Dimitri El Murr : "D’origine libanaise, j’ai toujours voulu apprendre la langue arabe, que mon père ne m’avait pas apprise, sans doute parce que le plus important pour lui, lors de son arrivée en France en 1969, était de s’intégrer pleinement à la société française, de devenir d’abord français par la langue et la culture, avant la citoyenneté. Lors de ma première année à l’ENS en 1997, je me suis donc inscrit au cours d’arabe débutant que Houda Ayoub donnait deux fois par semaine en fin de journée et qui rencontrait un succès immense. J’y ai rencontré Houda qui était une professeure exceptionnelle et une personne incroyablement attachante, et par elle, plusieurs amis arabisants, bien plus doués que moi. C’est avec cette joyeuse bande que, sous le patronage de Houda, dans son petit bureau qui nous servait aussi de fumoir (c’était un autre temps – que je regrette souvent !), nous avons organisé la première semaine arabe en mars 1998. La première d’une longue série de « Semaines arabes » destinées à faire vivre toutes les cultures arabes au sein de l’ENS."

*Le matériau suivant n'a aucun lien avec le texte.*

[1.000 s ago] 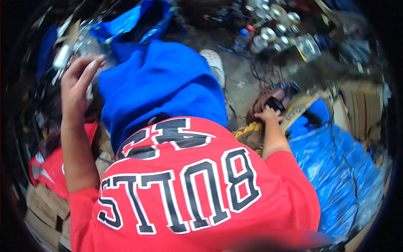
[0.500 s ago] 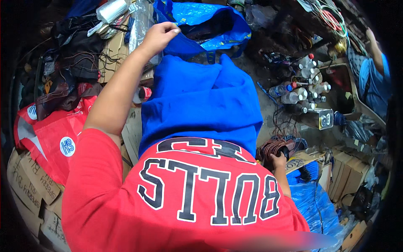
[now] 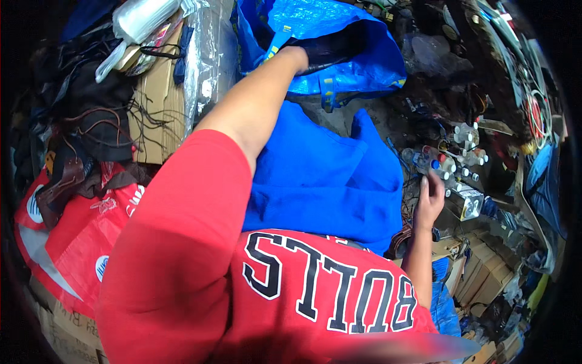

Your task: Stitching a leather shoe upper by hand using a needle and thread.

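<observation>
a red bag (image 3: 73, 242) and cardboard (image 3: 154, 115) with black cords lie far left. the left hand (image 3: 298, 53) reaches into the blue bag (image 3: 339, 36) up top; its grip is hidden, so i cannot tell. the right hand (image 3: 429, 200), fingers loose and holding nothing, rests by small capped bottles (image 3: 445, 164). boxes (image 3: 479, 273) crowd the cluttered floor at right.

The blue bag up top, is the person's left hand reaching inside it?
Yes, the left hand goes into the open mouth of the blue bag, its fingers hidden in the dark inside.
</observation>
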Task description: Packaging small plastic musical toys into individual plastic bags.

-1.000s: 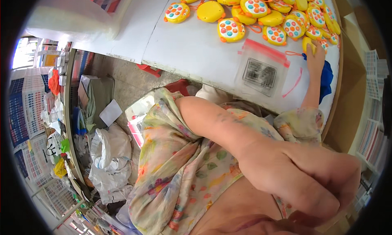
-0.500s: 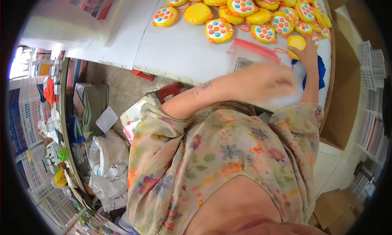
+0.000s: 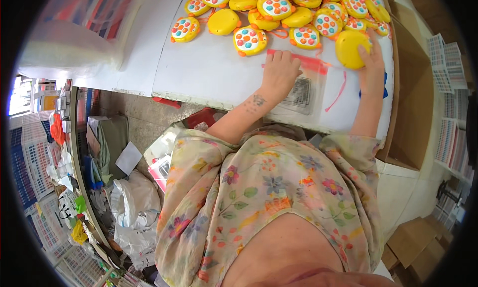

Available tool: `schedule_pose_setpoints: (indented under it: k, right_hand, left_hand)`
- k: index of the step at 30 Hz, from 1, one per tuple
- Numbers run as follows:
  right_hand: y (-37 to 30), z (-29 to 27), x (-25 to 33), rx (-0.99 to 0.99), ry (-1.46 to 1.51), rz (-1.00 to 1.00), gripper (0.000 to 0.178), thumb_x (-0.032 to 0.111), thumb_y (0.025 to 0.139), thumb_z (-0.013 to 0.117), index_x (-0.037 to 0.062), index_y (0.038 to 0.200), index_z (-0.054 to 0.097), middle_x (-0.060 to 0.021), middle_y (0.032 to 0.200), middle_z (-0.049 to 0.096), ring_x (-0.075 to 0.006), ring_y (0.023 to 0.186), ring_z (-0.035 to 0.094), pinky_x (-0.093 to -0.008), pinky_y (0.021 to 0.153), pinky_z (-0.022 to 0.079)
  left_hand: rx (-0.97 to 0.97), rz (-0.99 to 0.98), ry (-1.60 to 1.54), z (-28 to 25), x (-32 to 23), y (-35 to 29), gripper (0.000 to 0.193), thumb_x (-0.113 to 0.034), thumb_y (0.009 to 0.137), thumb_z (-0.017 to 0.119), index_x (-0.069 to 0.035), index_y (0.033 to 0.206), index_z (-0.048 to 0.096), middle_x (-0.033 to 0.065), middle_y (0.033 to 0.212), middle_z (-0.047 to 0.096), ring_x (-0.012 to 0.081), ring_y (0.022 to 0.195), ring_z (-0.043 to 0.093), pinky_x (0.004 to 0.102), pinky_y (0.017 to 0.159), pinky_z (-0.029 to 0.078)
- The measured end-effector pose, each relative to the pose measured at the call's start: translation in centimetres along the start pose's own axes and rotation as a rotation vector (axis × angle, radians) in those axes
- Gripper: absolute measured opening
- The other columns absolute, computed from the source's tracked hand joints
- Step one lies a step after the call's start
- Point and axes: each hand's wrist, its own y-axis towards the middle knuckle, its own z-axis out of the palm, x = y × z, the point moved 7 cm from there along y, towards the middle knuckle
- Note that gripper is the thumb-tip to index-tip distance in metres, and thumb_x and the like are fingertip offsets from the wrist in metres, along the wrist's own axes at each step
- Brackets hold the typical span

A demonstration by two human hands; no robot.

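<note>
One yellow toy [image 3: 349, 49], head view: clamped by the right hand [image 3: 373, 65], thumb against fingers, right of the clear bag [image 3: 302, 91]. Left hand [image 3: 280, 75]: fingers curled at the bag's far edge; grip cannot be told. Toy judged light, stiff, slightly slippery; hold by opposite rims.

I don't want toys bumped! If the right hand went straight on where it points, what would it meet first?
The right hand holds a yellow toy and would probably meet the dotted toys just ahead, unless it's high enough to pass over; I can't tell.
</note>
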Motion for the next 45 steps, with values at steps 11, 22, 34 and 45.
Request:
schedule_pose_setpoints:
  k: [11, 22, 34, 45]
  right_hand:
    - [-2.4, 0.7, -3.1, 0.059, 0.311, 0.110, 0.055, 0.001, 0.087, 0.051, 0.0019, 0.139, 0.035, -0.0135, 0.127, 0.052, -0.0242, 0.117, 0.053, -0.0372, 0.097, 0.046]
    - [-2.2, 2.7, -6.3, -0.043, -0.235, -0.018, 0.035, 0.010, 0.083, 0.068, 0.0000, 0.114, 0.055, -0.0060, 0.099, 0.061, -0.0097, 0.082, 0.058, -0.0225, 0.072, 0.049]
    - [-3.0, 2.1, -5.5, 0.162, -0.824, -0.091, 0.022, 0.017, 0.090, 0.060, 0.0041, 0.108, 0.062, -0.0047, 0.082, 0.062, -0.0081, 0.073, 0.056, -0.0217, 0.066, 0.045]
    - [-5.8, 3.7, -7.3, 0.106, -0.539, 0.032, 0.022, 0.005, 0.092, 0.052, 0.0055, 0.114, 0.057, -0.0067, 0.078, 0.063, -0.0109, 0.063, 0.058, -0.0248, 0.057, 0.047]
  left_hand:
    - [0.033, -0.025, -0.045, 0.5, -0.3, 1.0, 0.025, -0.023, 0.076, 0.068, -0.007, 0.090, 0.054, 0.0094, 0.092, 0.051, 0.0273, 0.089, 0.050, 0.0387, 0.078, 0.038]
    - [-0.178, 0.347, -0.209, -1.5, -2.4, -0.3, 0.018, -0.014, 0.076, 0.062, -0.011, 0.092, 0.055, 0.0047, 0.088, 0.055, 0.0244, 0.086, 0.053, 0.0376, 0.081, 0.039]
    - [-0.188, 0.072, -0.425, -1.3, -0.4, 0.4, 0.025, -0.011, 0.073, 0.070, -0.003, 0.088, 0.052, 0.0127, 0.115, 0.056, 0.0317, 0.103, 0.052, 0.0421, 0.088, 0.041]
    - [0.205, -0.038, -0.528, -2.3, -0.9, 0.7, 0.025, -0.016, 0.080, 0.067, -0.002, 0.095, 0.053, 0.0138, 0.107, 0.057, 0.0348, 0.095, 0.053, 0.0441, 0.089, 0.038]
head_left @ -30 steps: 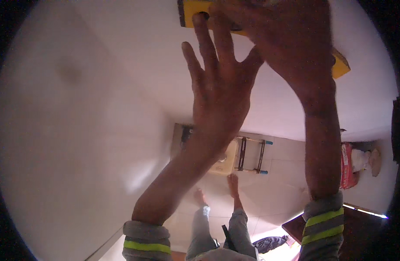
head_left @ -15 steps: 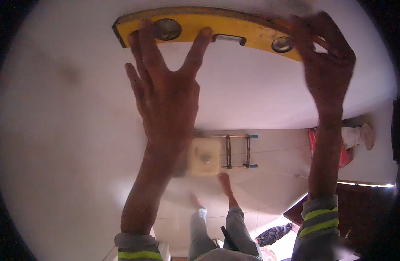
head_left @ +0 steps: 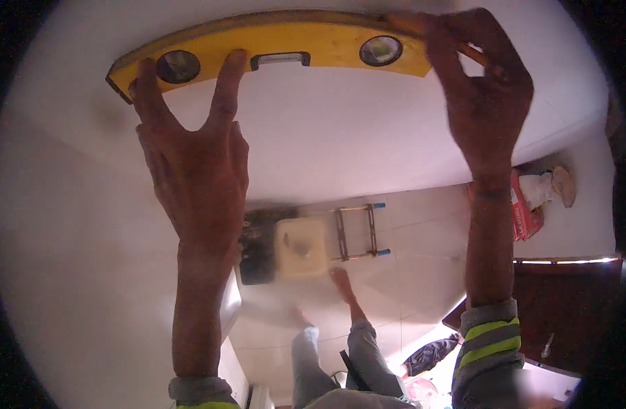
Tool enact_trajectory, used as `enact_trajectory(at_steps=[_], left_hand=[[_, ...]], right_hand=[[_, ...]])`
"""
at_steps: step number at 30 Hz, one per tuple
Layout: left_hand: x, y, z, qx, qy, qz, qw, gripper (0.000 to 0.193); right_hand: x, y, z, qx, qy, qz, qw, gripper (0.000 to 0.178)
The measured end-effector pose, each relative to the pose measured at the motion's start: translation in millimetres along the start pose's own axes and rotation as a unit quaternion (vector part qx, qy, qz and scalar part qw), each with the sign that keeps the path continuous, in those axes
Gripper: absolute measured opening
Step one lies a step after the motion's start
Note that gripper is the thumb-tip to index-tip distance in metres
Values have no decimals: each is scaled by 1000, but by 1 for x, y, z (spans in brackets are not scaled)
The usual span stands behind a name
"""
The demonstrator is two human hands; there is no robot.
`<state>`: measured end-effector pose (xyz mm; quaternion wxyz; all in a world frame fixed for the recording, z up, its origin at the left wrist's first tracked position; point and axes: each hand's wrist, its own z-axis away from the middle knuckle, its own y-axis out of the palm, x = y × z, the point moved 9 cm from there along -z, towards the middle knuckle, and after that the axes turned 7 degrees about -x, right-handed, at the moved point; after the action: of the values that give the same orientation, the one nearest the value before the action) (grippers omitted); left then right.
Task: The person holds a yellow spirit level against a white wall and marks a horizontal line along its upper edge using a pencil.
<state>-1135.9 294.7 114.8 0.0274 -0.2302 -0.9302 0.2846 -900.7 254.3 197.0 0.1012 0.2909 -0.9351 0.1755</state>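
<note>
A yellow spirit level (head_left: 337,45) lies along the pale wall at the top of the view, bent by the lens. Spread fingers of my left hand (head_left: 194,153) press on its face near the left end, either side of a round vial, and hold it against the wall. Closed around a thin orange pencil (head_left: 474,52), my right hand (head_left: 487,102) is at the level's right end. The pencil's front part reaches toward the level's upper edge; my fingers and blur hide its tip. The middle vial and the right round vial are uncovered.
Below, a cream plastic container (head_left: 301,247) stands beside a dark mat (head_left: 258,252) and a small frame with blue ends (head_left: 357,232) on the tiled floor. A red bag (head_left: 525,213) lies by the wall at right. Dark brown furniture (head_left: 565,310) is lower right.
The spirit level and both hands now appear farther left in the view, and the floor things have shifted left too. More of the dark mat shows. The left hand's fingers stay on the level.
</note>
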Motion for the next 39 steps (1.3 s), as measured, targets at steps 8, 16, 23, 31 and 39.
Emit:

Pauline Koetschet : "J’ai rencontré Houda Ayoub lors de mon arrivée à l’Ecole Normale en 2001. Elle donnait alors des cours d’arabe pour les débutants. Ses cours connaissaient un immense succès : plus de 70 étudiants de première année étaient inscrits ! Très vite, j’ai pris l’habitude, comme d’autres, de passer la voir dans son bureau, un lieu où se croisaient et discutaient profs et étudiants d’égal à égal. Grâce à elle, j’ai pu partir en stage au Yémen en 2002, puis au Caire (2002-2003), et enfin en Syrie (2005). Son apport aux études arabes à l’ENS est immense. Initiatrice de la “semaine arabe” - événement annuel couronné de succès - , elle s’est battue pour que les études arabes à l’ENS traversent toutes les disciplines, soient de haut niveau, ouvertes et engagées."

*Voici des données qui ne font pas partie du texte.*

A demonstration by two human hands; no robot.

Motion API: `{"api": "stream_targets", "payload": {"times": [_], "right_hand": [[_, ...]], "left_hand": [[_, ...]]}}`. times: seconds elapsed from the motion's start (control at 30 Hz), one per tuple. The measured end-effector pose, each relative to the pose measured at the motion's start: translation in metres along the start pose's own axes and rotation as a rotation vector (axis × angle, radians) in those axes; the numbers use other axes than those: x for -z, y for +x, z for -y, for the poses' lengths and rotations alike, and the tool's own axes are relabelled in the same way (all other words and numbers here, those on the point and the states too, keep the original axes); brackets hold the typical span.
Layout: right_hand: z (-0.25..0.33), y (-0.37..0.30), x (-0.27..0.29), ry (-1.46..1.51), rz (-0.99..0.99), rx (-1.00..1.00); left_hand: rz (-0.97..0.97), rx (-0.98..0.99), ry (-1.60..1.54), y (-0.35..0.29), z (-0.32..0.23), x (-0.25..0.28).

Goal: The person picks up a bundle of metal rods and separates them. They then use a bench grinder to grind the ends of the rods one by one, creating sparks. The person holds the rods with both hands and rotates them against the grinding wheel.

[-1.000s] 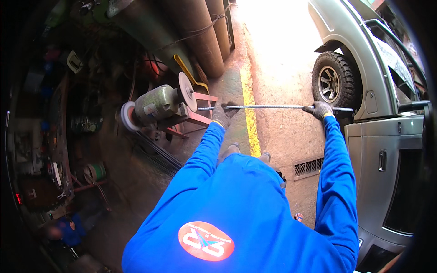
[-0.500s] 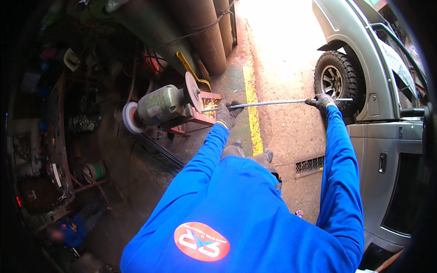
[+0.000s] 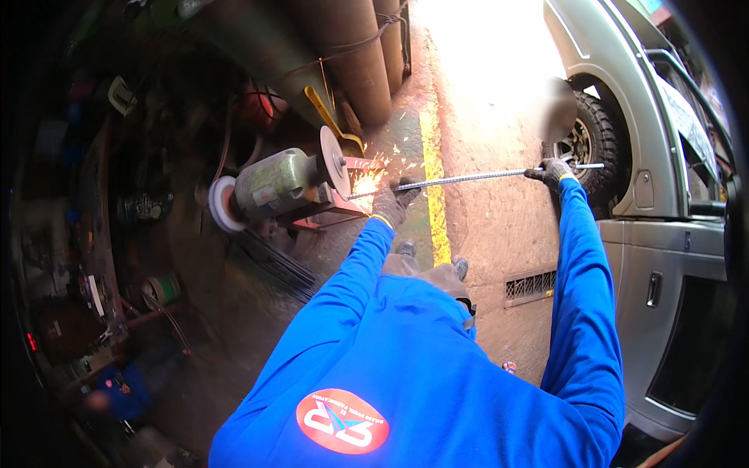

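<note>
Blue long-sleeved shirt (image 3: 437, 359), red oval emblem (image 3: 342, 421), grey yellow-edged gloves (image 3: 392, 207)

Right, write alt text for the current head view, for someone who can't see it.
Sparks fly as a gloved left hand and right hand hold a metal rod, its left end at the disc of a grinder. A silver vehicle stands at right, beyond a yellow floor line.

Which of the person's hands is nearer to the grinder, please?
Left. The left hand grips the metal rod just right of the grinder; the right hand holds it near its far end, by the vehicle wheel.
</note>
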State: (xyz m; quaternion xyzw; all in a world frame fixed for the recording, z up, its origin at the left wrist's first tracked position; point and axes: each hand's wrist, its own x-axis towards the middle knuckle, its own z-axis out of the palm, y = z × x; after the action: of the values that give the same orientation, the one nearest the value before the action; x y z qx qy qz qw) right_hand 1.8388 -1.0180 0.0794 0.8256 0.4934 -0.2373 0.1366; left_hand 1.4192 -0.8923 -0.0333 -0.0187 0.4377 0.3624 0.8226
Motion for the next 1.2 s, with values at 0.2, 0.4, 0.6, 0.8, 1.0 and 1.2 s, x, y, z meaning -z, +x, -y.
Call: {"api": "stream_targets", "payload": {"times": [0.2, 0.4, 0.6, 0.8, 1.0, 1.2], "right_hand": [[-0.002, 0.000, -0.006, 0.013, 0.008, -0.013], [0.006, 0.004, -0.008, -0.087, -0.040, -0.010], [-0.019, -0.019, -0.039, -0.253, -0.072, 0.119], [-0.080, -0.077, -0.114, 0.095, 0.536, 0.206], [-0.035, -0.212, -0.095, 0.083, 0.791, 0.289], [-0.011, -0.295, -0.123, 0.653, 0.924, 0.097]], "left_hand": [[-0.078, 0.005, -0.023, -0.008, 0.001, -0.013], [-0.050, -0.008, 0.015, -0.009, -0.004, -0.013], [-0.009, 0.051, -0.116, 0.010, 0.029, 0.027], [0.416, -0.510, 1.448, -0.051, 0.044, 0.103], [-0.572, 0.224, 0.388, -0.010, 0.054, 0.189], [-0.576, -0.101, 0.099, -0.060, 0.013, 0.280]]}}
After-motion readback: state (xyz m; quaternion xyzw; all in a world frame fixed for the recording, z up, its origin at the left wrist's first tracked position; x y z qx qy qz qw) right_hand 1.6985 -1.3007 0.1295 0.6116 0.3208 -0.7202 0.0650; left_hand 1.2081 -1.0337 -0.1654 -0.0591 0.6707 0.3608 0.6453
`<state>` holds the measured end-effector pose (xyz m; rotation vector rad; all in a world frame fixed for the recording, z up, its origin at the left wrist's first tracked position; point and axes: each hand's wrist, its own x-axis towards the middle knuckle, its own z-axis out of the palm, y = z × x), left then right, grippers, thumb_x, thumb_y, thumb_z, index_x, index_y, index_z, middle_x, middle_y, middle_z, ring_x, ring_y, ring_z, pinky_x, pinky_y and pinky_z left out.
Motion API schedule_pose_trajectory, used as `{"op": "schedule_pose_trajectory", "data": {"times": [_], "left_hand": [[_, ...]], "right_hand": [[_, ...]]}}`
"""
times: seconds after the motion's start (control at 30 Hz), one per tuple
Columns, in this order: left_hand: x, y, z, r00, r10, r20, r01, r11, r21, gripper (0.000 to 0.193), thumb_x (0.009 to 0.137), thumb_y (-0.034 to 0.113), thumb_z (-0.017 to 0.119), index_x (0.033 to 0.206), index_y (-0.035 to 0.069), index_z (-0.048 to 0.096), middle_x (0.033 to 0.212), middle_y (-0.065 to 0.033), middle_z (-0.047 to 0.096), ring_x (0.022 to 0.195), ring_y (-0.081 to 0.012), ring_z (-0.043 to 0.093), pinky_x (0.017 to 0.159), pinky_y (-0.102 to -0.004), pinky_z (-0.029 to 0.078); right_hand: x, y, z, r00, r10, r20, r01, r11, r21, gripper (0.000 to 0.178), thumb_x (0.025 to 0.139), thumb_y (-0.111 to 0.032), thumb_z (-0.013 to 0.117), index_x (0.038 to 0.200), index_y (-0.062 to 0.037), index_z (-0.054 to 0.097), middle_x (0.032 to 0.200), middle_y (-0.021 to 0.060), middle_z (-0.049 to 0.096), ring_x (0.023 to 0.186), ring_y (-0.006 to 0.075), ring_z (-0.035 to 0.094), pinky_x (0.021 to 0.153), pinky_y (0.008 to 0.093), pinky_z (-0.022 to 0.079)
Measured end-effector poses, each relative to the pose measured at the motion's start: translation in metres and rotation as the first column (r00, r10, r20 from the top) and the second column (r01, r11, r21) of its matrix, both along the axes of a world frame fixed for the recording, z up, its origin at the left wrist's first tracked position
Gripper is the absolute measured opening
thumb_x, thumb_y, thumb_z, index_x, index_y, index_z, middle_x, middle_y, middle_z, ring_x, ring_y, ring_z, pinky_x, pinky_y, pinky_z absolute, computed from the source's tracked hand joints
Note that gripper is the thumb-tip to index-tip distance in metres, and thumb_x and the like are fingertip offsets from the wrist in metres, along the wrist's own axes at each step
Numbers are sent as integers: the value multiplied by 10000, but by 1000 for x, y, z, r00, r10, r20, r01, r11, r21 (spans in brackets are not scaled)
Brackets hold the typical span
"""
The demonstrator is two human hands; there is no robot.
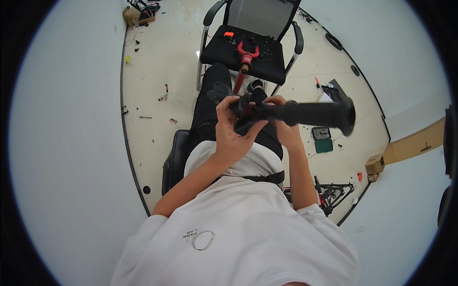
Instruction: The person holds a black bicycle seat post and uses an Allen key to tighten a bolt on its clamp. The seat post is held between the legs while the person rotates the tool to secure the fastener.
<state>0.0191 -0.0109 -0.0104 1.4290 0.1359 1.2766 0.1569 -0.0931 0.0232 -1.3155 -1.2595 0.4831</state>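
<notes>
Over my lap I hold a black handlebar point(272, 112), with its flanged rubber grip point(319, 116) pointing right. My left hand point(233, 131) is closed around the fittings at the bar's left part, thumb pressed toward its underside. A dark, blurred part point(220, 92) sticks out past those fingers; its kind I cannot make out. My right hand point(286, 129) is closed on the bar just left of the grip, its fingers partly hidden behind it. Beyond them, a red fork point(248, 53) leans on the seat of a black chair point(217, 52), its tube running down toward my legs.
Small parts and an orange item point(229, 34) lie on the chair seat. On the floor to the right are an open green case point(324, 145) and a black bike frame point(336, 194). A cardboard box point(375, 164) stands by the right wall. Loose tools point(164, 92) lie on the left.
</notes>
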Motion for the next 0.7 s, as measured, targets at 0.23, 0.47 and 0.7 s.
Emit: {"op": "schedule_pose_trajectory", "data": {"times": [0.23,0.47,0.7], "left_hand": [[-1,0,2,988,-53,147,66,994,-85,646,897,25,642,1377,15,210,1177,-160,534,1074,-189,571,929,-300,459],[-4,10,11,992,-22,-127,30,998,60,577,971,38,511,1437,40,169,1189,-118,493,1066,-166,512,963,-286,394],[-3,13,9,989,3,-148,9,997,79,490,985,70,467,1402,42,213,1147,-117,514,1039,-160,516,965,-299,395]], "right_hand": [[-51,13,29,976,-59,-210,79,993,86,143,965,-61,549,1040,59,566,863,88,652,750,99,652,657,264,563],[-35,18,10,981,-109,-163,114,993,16,212,988,-147,508,916,43,566,716,125,616,647,190,647,586,309,491],[-39,12,21,992,-89,-92,82,994,-73,261,993,-175,468,876,47,542,635,173,526,544,307,495,536,380,383]]}}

Ziad Bou Akl : "J’ai fait la connaissance de Houda en 2010, quand elle m’a recruté comme lecteur d’arabe au département ECLA qu’elle avait fondé avec ses collègues enseignantes et dont elle était la directrice. Houda avait quitté le Liban pendant les douloureuses années de guerre civile pour venir en France continuer ses études, avant d’enseigner l’arabe à l’ENS en compagnie de Daniel Reig. Pendant de très nombreuses années, elle a su créer autour d’elle un vaste réseau d’universitaires, d’intellectuels et d’étudiants arabisants, venus du monde arabe mais aussi de France et d’ailleurs — une véritable « République des Lettres arabes » au sein de l’École ! — qui lui a survécu. En témoignent les collaborations professionnelles et les amitiés nées dans le bureau qu’elle a si longtemps occupé à ECLA. En rapprochant doctorants et universitaires français et libanais au travers de collaborations scientifiques riches, le programme d’études « Houda Ayoub » est un hommage à son infini dévouement, scientifique autant qu’humain, pour faire vivre la langue et la culture arabes dans toute leur diversité."